Bir ürünü marka olarak kabul edebilmek için, ürüne ait işaret, yazı, renk, sembol ve benzeri kimlik bilgilerinin tüketiciler tarafından bilinmesi gerekmektedir. Örneğin Arçelik firmasının simgesi gibi. Bu tip bilgilerin, tüketicilerin dimağında bir karşılık bulması, tüketicilerde duygusal değeri olması esas amaçtır (Karabulut, 2013:6).

Tüketicilerde markanın yarattığı duygusal değer, markayı pazardaki rakiplerinden ayırarak tüketiciyi o markayı satın alma davranışına yönlendirir.

Markalar içinde bulundukları pazara göre yerel markalar, ulusal markalar, bölgesel markalar ve küresel markalar olarak dört grupta ele alınabilir. Bir ülkenin bir

bölgesindeki tüketicilere hitap eden markalar yerel markalar olarak adlandırılırlar.

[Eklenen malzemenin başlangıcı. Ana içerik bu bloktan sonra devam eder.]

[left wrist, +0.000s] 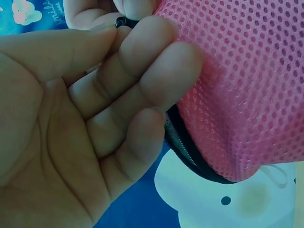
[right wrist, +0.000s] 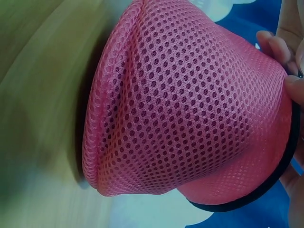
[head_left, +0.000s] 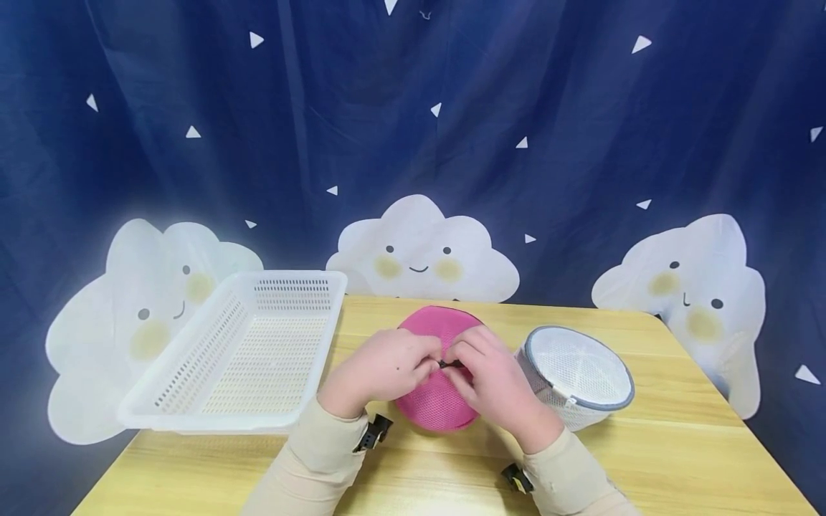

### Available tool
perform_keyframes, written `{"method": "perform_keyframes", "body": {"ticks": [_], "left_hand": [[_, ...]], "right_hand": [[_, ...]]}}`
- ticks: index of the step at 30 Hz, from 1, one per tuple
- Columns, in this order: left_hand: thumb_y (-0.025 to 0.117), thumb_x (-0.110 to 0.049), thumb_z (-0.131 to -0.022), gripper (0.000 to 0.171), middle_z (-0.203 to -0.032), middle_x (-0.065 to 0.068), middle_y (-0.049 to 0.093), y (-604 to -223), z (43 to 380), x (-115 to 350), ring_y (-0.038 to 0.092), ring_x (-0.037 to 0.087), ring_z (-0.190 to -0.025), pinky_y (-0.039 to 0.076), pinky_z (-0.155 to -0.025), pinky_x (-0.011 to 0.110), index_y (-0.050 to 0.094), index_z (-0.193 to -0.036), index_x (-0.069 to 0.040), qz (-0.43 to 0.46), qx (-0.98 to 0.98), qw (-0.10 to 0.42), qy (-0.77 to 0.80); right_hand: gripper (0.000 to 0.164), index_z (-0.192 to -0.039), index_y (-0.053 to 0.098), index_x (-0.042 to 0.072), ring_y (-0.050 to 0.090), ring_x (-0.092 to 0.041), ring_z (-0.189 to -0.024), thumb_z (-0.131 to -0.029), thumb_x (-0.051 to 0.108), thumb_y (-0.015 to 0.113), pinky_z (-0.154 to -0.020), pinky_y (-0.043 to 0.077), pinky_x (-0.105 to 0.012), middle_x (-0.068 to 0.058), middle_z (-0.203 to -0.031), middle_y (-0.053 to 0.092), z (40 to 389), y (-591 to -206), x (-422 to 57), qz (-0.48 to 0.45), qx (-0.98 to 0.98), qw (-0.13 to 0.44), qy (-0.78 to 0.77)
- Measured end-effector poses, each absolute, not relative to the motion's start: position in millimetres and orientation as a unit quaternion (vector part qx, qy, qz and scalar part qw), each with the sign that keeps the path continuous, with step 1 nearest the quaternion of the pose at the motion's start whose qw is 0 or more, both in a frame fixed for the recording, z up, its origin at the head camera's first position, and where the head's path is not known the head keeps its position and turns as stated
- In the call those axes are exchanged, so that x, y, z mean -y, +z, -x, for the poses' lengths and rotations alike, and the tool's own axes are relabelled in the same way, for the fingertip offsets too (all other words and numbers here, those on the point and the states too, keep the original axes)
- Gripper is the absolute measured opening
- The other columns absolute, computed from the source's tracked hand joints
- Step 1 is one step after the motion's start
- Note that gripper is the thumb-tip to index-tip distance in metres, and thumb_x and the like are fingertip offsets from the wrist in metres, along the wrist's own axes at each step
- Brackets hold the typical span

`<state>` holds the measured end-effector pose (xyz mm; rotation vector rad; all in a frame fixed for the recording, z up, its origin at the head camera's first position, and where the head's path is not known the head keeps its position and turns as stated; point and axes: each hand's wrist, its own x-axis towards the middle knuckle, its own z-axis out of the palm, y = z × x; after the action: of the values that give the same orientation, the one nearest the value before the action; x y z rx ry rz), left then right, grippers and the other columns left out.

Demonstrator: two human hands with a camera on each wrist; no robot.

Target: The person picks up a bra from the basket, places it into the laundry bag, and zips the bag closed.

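Between the two hands, on the wooden table, sits a pink mesh laundry bag, a round padded pouch rimmed by a black zipper. It looks light and soft: the spongy netting would give under any squeeze and hold little shape of its own, so the firmer zipper rim or the small black zipper pull seem the surest places to take it. The left hand has its fingers curled against the bag's top edge, thumb and fingertips closed on the pull. The right hand meets it from the opposite side, fingertips pinching the same spot. Beyond the right hand stands a white mesh bag; beyond the left, a white plastic basket
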<state>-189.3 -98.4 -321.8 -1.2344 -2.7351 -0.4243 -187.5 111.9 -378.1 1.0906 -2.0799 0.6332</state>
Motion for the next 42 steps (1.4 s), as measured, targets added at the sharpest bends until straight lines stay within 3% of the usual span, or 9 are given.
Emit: {"method": "perform_keyframes", "body": {"ticks": [7, 42], "left_hand": [[0.064, -0.017, -0.096, 0.019, -0.066, -0.012, 0.049, -324.3, 190.0, 95.8, 0.05, 0.009, -0.063, 0.044, -0.06, 0.028, 0.053, -0.082, -0.023, 0.415, 0.897, 0.07, -0.139], [0.064, -0.02, -0.098, 0.017, -0.068, -0.017, 0.053, -315.7, 195.0, 121.0, 0.052, 0.008, -0.063, 0.045, -0.059, 0.029, 0.055, -0.084, -0.025, 0.377, 0.913, 0.045, -0.15]], "right_hand": [[0.016, -0.091, 0.064, 0.012, 0.055, -0.018, -0.096, -0.084, 0.01, 0.079, -0.087, 0.045, -0.029, 0.003, -0.097, 0.06, 188.5, -380.7, -112.9, -0.417, 0.805, 0.345, 0.243], [0.016, -0.09, 0.063, 0.014, 0.055, -0.019, -0.094, -0.087, 0.014, 0.078, -0.085, 0.045, -0.032, 0.003, -0.098, 0.062, 191.0, -372.4, -126.7, -0.39, 0.826, 0.328, 0.243]]}}
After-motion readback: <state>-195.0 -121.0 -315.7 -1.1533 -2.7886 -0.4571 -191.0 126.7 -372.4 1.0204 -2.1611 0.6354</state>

Yerel markalara yöre markası denildiği de olur. Yöresel markalar, yöresel ürünler ile sıkça karıştırıldığından bu tür ürünlerin coğrafi işaret tescili ile koruma altına alınması gerekir. Diğer yandan bir ülkenin bütününe hitap eden markalar ise ulusal markalar olarak tanımlanırlar. Bu markaların pazarlama iletişimi çalışmaları ulusal medya aracılığı ile yürütülür. Ayrıca bir ürünün içinde bulunduğu ülkeyi kapsayan bölgeye (Orta Doğu, Avrupa vb. gibi) hitap etmesini sağlayan markalar ise bölgesel markalar olarak nitelenirler. Belirlenmiş bu uluslararası bölgelerde aynı marka kimliği ile tüketicilere ulaşmaya çalışırlar. Dünyanın çeşitli bölgelerinde aynı kişilik ve kimlik özelliklerini koruyarak varlığını devam ettiren markalar ise küresel markalar olarak bilinirler (Barış, 2015:121).